▶ [Exercise]:
Report how many lines in the listing below include the string "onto", and write nothing more.
Data shown: Begin
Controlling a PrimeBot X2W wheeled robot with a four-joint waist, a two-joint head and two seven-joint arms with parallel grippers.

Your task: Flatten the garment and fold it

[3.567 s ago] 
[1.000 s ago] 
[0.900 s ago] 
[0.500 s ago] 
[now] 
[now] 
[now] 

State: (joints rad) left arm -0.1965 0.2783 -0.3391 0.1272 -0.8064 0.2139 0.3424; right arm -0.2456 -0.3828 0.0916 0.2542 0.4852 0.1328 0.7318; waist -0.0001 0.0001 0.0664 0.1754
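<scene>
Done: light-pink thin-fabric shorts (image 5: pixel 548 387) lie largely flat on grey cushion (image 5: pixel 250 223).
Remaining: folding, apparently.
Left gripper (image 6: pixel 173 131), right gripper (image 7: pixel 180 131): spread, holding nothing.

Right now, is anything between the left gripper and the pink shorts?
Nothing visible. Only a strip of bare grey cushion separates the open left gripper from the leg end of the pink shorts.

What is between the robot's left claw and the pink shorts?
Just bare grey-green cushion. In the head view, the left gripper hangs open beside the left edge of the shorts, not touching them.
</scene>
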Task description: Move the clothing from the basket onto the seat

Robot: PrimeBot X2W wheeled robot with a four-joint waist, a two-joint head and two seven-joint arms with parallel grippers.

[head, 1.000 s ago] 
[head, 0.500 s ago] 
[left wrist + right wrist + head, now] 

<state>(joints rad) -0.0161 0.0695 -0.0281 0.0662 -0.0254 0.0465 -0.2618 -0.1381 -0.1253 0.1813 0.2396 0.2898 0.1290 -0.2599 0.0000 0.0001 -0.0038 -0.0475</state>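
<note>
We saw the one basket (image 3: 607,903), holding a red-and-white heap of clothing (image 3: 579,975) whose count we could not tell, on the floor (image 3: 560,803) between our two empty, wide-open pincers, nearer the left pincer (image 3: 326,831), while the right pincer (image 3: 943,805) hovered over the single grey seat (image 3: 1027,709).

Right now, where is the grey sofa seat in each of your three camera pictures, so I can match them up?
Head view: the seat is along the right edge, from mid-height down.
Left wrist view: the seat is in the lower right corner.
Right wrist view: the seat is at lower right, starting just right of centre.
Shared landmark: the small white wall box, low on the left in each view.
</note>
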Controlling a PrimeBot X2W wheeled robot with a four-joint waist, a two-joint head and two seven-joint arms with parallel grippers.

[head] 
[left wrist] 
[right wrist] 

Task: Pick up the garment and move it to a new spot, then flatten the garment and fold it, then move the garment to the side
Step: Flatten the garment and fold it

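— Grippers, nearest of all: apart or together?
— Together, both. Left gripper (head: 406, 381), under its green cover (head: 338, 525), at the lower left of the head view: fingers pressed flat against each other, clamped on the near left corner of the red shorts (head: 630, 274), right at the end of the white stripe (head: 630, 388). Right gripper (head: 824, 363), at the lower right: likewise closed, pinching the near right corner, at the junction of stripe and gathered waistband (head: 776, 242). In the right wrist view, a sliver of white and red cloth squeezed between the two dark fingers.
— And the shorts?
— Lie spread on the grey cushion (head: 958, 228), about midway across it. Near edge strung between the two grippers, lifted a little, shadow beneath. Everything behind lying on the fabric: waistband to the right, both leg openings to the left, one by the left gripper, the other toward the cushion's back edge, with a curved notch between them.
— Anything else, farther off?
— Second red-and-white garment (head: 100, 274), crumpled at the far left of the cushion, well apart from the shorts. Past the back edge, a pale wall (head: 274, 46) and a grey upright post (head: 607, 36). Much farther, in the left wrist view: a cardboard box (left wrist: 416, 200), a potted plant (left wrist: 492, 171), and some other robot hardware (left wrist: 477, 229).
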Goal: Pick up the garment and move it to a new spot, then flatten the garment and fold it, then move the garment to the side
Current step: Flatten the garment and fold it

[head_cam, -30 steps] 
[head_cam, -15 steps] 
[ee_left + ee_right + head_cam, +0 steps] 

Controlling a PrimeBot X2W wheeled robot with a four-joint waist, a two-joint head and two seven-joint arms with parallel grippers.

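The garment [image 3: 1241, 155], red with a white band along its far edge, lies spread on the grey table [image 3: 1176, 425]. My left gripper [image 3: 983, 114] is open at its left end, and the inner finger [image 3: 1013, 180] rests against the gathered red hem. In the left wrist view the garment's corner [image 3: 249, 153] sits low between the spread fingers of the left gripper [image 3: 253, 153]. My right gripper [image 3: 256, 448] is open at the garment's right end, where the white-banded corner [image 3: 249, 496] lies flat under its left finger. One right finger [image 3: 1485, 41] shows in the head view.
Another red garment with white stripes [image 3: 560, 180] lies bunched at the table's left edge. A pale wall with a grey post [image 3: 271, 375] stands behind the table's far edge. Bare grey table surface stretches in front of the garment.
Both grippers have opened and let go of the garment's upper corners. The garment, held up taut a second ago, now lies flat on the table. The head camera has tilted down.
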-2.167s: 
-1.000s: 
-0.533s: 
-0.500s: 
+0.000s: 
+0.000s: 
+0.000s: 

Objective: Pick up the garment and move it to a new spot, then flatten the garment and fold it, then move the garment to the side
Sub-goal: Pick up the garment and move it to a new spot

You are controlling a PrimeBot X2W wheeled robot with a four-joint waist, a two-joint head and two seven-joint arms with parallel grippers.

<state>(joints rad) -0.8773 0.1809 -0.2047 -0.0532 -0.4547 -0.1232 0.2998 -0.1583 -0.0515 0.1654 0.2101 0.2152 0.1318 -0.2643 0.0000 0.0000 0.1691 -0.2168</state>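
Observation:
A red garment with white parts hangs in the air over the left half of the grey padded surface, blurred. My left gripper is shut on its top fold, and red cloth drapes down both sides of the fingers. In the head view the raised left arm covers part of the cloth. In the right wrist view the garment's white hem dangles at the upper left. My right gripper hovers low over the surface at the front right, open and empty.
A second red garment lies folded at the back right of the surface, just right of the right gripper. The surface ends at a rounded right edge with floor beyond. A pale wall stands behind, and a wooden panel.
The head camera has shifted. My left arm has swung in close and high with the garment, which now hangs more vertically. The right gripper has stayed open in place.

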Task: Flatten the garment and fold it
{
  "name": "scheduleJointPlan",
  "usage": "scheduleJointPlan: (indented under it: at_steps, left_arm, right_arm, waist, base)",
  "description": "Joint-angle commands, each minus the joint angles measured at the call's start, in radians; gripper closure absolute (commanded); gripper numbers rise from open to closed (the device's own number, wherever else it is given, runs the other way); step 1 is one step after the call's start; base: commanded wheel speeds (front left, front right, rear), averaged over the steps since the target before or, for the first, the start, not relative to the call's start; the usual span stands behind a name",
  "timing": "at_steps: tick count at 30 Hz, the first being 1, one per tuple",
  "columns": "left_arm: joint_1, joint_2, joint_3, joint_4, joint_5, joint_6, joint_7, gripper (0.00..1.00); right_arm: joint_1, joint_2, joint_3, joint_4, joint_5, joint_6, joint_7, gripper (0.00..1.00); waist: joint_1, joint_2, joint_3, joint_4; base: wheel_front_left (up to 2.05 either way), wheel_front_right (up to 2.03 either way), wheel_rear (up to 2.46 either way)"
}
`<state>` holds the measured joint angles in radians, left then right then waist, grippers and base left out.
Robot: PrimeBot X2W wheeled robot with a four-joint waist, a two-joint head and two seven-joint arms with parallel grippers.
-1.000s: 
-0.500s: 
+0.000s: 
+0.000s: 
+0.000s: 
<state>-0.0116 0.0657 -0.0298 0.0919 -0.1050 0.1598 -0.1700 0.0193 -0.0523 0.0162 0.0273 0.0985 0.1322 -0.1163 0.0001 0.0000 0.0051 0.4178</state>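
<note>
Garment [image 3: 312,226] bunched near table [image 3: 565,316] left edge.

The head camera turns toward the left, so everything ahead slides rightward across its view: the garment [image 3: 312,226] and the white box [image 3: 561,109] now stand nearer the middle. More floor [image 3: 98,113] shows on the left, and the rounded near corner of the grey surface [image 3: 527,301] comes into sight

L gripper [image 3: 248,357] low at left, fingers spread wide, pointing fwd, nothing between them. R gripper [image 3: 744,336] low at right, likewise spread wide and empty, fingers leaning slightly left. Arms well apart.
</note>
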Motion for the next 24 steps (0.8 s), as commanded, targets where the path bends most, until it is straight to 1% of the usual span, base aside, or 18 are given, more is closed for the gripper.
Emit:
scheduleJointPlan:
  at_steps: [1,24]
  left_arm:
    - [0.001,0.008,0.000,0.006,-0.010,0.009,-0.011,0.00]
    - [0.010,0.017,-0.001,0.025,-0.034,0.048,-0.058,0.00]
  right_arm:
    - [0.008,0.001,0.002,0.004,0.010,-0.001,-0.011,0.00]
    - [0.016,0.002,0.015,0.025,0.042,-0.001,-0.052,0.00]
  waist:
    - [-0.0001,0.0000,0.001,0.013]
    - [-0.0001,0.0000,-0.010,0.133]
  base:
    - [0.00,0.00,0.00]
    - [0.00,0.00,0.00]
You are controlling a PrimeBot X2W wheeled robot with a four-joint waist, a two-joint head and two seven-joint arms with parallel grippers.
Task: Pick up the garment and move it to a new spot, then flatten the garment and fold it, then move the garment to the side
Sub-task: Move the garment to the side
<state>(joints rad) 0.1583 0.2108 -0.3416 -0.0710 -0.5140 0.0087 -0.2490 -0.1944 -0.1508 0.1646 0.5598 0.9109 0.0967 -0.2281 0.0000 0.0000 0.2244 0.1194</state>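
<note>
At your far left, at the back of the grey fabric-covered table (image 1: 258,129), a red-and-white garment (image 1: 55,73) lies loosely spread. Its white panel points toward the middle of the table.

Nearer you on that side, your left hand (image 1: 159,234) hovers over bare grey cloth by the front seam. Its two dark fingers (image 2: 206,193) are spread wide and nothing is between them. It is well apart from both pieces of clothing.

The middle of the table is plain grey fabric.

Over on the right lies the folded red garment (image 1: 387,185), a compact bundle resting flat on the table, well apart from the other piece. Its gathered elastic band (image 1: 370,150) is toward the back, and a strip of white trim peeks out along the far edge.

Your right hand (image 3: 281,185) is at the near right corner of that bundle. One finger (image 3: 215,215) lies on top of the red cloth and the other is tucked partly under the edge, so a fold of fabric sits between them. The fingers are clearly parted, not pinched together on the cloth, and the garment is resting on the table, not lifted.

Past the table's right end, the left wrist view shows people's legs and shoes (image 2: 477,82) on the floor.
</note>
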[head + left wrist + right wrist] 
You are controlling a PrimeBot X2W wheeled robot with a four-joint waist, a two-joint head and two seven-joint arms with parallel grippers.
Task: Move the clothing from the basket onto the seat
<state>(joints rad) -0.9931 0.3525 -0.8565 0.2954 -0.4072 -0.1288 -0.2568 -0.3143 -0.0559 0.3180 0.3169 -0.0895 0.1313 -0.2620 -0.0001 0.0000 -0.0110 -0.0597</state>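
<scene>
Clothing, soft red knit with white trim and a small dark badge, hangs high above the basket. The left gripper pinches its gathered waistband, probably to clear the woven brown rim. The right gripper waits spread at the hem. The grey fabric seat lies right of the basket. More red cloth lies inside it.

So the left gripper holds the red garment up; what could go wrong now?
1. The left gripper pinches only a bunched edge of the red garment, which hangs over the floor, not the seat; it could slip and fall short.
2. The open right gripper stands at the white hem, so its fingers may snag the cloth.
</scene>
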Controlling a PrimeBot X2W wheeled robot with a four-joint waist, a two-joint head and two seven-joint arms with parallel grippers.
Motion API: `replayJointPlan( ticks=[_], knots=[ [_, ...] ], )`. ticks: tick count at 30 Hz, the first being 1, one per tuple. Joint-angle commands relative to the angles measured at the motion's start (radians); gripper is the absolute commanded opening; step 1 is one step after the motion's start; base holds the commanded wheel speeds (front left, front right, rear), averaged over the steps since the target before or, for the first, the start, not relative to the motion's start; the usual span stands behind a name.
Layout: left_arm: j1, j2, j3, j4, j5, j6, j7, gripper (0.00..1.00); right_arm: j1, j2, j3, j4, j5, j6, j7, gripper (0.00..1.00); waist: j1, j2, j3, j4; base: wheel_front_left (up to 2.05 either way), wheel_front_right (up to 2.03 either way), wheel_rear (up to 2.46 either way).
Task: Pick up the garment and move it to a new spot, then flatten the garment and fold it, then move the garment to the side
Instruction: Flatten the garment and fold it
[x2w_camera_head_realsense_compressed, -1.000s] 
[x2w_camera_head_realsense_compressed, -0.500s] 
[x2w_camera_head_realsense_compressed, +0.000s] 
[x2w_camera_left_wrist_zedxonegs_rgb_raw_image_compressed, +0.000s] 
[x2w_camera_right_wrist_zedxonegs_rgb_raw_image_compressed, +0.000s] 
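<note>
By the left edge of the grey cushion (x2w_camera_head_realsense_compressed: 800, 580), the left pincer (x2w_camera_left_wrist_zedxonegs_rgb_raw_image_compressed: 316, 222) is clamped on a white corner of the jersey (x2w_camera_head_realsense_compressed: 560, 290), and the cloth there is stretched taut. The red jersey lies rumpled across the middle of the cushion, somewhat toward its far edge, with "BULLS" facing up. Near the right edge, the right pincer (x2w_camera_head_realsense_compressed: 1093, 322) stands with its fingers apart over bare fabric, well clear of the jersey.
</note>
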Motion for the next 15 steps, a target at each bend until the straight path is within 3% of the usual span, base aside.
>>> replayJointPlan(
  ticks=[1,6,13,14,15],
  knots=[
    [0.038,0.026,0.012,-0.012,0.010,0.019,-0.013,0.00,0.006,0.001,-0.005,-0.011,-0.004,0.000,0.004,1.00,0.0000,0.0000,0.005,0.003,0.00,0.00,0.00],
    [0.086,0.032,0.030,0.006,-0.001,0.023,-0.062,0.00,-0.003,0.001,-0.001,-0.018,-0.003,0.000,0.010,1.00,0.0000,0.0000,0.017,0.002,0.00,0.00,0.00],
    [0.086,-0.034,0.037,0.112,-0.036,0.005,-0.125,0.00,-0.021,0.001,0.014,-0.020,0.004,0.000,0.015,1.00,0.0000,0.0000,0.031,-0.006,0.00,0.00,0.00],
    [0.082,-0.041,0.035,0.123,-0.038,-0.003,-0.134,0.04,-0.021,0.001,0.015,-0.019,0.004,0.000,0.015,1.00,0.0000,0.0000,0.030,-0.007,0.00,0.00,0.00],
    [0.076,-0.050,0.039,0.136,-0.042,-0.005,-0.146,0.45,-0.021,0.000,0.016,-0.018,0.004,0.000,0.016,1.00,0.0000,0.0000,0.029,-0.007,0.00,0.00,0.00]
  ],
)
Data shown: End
▶ [Answer area]:
2